/WGEVIA

Primary LanguagePython

WGEVIA

WGEVIA is a new graph embedding algorithm for microcircuits in computational neuroscience or
any weighted graphs that share similar characteristics. The WGEVIA software packge contains WGEVIA
graph embedding; it also includes standard deep learning models for classification based on
generated graph embedding features.

For details of WGEVIA algorithm, please refer to the WGEVIA paper:
link

If you find that WGEVIA is useful to your research, please cite the published paper:
WGEVIA: Graph Level Embedding for Microcircuit Data

Any issues or questions about software can raise issue on Github or contact the author of WGEVIA paper.

WGEVIA main software:

The WGEVIA software is under ./MCSWE1.1origin sub-directory.

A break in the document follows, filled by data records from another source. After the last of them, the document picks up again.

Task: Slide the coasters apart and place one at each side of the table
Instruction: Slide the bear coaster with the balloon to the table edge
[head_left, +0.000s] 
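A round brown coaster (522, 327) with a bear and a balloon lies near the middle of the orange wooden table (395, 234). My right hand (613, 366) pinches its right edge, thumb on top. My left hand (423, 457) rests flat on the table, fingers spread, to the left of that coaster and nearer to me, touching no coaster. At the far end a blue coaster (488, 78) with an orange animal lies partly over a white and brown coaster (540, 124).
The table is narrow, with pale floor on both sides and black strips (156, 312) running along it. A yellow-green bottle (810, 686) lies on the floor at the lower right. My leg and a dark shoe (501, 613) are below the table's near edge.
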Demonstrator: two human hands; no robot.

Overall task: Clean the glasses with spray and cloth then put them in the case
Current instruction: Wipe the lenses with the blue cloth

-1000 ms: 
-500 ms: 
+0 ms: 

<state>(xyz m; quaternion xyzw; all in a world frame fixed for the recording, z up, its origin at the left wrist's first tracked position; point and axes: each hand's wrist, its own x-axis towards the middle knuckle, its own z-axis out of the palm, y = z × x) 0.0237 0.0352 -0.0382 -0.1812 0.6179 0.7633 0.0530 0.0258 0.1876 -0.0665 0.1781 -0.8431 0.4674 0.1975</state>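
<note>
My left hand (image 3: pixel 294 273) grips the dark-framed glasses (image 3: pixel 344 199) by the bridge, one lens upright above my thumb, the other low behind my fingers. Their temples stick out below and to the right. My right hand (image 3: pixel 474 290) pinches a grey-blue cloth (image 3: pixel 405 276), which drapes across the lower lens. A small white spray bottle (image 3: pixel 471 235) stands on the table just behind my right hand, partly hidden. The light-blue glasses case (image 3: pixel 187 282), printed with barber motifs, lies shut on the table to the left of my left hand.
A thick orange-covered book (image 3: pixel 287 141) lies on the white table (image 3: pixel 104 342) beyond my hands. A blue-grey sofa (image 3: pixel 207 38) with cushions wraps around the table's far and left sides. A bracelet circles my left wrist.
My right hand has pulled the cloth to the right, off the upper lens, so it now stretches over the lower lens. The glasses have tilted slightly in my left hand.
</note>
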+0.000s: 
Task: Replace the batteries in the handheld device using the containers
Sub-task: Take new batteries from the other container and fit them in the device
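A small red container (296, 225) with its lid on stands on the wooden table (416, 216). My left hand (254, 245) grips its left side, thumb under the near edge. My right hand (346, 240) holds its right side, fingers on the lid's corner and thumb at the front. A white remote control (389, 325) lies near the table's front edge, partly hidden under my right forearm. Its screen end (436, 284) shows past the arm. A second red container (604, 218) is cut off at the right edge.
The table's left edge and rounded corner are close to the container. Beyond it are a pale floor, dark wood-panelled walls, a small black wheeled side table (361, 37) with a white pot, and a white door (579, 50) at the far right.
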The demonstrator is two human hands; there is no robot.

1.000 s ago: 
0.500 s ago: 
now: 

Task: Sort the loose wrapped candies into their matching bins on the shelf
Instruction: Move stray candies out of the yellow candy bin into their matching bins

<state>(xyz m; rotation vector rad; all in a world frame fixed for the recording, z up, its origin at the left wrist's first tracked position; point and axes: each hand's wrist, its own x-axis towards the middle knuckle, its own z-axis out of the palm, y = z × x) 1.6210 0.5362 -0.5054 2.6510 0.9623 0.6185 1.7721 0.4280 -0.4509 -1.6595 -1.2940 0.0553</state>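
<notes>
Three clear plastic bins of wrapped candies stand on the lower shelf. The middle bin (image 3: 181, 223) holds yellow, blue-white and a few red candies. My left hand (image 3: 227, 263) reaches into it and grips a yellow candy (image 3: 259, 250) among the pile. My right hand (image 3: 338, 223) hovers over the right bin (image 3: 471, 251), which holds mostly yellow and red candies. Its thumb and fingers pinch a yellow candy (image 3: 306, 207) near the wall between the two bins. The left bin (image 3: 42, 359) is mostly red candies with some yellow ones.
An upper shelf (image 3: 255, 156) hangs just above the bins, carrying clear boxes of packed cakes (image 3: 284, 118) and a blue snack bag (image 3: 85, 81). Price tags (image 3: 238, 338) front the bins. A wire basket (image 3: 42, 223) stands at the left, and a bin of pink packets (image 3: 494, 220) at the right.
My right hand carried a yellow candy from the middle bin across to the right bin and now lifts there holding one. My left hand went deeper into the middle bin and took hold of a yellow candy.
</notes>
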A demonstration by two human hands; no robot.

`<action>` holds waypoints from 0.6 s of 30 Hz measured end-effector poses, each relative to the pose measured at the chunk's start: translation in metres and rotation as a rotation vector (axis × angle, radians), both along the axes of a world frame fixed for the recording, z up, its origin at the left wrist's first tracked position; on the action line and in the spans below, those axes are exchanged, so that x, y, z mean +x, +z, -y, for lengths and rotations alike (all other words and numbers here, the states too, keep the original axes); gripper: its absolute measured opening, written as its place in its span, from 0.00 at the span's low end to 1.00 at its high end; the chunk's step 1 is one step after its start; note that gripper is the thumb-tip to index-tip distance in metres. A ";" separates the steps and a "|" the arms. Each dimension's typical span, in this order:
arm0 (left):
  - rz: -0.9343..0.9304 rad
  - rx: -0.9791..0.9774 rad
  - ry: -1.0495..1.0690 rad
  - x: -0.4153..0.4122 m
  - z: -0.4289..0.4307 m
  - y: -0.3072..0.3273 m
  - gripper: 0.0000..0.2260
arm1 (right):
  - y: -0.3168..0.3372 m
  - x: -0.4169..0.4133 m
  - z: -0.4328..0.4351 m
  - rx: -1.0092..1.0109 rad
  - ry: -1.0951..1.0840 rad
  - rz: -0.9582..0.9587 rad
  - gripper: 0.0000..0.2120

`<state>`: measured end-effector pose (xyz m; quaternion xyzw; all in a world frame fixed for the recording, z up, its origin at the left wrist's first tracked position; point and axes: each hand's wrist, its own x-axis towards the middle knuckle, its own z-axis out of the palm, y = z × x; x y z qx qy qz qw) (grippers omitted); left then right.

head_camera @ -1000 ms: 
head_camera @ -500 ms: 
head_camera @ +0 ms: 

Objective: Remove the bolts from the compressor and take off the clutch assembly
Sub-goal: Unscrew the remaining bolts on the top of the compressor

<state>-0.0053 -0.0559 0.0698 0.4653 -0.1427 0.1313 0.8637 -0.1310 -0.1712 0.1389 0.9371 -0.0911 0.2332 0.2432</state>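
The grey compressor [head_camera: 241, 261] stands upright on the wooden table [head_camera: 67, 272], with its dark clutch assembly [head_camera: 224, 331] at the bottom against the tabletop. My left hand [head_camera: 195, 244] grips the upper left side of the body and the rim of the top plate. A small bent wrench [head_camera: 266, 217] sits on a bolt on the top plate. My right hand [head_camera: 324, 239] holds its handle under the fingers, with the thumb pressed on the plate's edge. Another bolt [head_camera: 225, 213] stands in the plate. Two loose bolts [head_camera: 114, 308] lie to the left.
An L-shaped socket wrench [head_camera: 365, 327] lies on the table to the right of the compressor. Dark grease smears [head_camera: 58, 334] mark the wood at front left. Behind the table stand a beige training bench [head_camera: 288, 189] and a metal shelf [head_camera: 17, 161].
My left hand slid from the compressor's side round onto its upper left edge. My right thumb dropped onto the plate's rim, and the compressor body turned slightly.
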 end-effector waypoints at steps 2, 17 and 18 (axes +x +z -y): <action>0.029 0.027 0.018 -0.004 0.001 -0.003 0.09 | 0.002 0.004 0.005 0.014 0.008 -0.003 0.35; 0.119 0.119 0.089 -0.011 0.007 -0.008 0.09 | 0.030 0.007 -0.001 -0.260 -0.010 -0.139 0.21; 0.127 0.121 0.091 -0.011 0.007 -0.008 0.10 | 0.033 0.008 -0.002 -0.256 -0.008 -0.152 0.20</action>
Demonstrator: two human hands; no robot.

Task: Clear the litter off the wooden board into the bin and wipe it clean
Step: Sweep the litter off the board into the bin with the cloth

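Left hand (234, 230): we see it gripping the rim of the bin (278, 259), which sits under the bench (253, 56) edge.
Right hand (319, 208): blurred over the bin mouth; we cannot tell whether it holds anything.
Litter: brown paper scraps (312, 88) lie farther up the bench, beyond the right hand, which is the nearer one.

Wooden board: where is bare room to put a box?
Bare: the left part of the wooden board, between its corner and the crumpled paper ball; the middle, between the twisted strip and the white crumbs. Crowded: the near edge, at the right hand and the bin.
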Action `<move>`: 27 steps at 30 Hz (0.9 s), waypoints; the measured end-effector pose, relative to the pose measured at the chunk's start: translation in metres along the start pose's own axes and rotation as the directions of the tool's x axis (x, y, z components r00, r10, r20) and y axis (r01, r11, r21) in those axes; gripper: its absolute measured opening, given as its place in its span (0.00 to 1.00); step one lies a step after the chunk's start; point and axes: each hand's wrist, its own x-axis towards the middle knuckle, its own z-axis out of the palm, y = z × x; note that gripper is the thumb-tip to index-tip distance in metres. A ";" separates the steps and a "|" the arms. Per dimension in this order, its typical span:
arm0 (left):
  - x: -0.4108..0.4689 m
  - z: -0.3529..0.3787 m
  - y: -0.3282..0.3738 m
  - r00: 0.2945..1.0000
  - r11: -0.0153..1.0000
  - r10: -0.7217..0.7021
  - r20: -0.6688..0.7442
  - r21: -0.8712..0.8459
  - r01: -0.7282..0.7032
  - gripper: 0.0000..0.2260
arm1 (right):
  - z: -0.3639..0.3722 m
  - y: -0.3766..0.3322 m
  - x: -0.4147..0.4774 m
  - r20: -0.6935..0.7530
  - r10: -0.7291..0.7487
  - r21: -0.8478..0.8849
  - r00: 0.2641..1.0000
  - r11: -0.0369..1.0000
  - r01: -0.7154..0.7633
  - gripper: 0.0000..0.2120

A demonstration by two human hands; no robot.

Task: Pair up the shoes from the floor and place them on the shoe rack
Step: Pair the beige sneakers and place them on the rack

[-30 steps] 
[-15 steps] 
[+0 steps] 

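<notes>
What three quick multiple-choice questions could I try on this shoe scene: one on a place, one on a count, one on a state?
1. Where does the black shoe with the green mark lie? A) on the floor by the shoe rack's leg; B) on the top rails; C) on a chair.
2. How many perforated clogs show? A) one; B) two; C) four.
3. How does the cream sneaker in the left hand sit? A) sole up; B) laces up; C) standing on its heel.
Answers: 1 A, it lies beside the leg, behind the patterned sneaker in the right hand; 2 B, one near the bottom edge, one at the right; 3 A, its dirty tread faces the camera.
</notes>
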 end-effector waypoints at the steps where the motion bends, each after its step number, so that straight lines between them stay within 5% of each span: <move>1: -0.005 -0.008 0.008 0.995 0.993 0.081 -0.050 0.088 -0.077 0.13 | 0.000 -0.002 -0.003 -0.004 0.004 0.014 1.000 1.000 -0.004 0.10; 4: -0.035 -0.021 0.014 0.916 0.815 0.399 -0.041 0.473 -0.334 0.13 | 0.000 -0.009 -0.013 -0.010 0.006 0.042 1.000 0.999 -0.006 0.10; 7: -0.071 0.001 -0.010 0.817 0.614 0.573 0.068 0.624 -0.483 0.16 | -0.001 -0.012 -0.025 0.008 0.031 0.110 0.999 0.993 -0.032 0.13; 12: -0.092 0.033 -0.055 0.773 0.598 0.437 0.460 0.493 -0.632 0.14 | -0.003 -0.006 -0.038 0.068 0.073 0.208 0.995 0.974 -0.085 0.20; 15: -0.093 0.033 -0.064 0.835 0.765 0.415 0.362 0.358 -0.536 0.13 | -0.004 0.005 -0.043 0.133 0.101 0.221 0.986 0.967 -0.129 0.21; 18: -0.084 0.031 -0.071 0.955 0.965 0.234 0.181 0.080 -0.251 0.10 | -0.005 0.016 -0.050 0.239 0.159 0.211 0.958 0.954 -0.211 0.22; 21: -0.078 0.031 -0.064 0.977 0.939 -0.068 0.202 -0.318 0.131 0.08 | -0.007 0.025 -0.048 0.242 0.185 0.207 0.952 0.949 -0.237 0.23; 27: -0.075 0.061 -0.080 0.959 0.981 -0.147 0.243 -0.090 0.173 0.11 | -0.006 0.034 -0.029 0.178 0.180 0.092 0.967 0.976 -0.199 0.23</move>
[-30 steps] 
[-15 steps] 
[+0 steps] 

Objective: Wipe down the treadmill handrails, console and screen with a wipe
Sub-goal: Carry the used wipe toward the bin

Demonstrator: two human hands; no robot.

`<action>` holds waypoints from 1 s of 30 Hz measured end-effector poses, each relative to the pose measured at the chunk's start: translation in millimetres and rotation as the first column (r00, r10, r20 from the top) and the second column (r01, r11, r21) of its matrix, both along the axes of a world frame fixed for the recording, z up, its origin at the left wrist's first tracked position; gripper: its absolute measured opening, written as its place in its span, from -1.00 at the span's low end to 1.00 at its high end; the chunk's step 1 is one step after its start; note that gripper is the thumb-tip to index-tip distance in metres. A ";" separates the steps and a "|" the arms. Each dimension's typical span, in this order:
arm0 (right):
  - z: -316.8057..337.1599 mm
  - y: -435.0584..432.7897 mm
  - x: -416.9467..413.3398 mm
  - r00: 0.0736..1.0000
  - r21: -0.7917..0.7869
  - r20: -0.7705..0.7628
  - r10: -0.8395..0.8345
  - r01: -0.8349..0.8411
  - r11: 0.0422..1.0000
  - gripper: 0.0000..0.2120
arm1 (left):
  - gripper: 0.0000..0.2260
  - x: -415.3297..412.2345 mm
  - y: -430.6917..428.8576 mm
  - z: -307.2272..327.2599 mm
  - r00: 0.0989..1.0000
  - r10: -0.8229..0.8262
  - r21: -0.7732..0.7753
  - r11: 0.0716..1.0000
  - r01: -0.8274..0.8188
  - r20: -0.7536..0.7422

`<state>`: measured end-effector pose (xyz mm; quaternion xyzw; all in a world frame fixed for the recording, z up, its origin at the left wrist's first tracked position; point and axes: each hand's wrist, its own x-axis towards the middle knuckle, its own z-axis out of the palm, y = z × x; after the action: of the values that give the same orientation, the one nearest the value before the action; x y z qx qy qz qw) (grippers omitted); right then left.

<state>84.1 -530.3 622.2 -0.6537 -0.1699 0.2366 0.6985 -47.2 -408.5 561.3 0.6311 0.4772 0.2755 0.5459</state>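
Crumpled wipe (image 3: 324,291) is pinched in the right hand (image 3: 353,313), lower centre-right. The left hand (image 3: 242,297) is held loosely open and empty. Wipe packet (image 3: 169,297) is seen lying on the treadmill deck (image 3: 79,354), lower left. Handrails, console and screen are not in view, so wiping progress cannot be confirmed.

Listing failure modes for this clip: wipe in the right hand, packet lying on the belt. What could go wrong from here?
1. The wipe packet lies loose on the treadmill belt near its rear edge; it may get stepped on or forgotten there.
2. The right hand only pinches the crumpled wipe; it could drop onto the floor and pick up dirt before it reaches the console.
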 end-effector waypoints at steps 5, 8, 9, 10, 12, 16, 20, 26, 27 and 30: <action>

Package requirements and installation with pip:

WGEVIA is written in Python 3. To run the software, Phyton 3.6 should be installed with
required python packages. Installation commands for required packages are listed as follows:

pip3 install numpy  
pip3 install sklearn  
pip3 install tensorflow==1.14.0  
pip3 install hyperopt  
pip3 install networkx  
pip3 install scipy  
pip3 install gensim  
pip3 install hashlib  

Inputs, outputs, and file format:

Inputs:

Inputs required by WGEVIA software are a set of weighted graph data G = {g_1, g_2,...,g_m}. g_k is a weighted adjacency matrix.
Totally m+1 files are needed. m is the number of graphs. All weighted graphs' adjacency matrix should be saved in m CSV files with naming data#.csv

A set of graphs' labels L = {l_1, l_2,...,l_m} is used in the classification stage of WGEVIA for supervised learning tasks. The label file is not needed if users utilize WGEVIA to generate embedding features for input graphs. All labels for weighted graphs should be put in file labelAll.csv.
The indexing of labels in labelALl.csv file should be consistent with indexing of graph files data#.csv. For instance, the third label in labelAll.csv is the label for the graph saved in data3.csv.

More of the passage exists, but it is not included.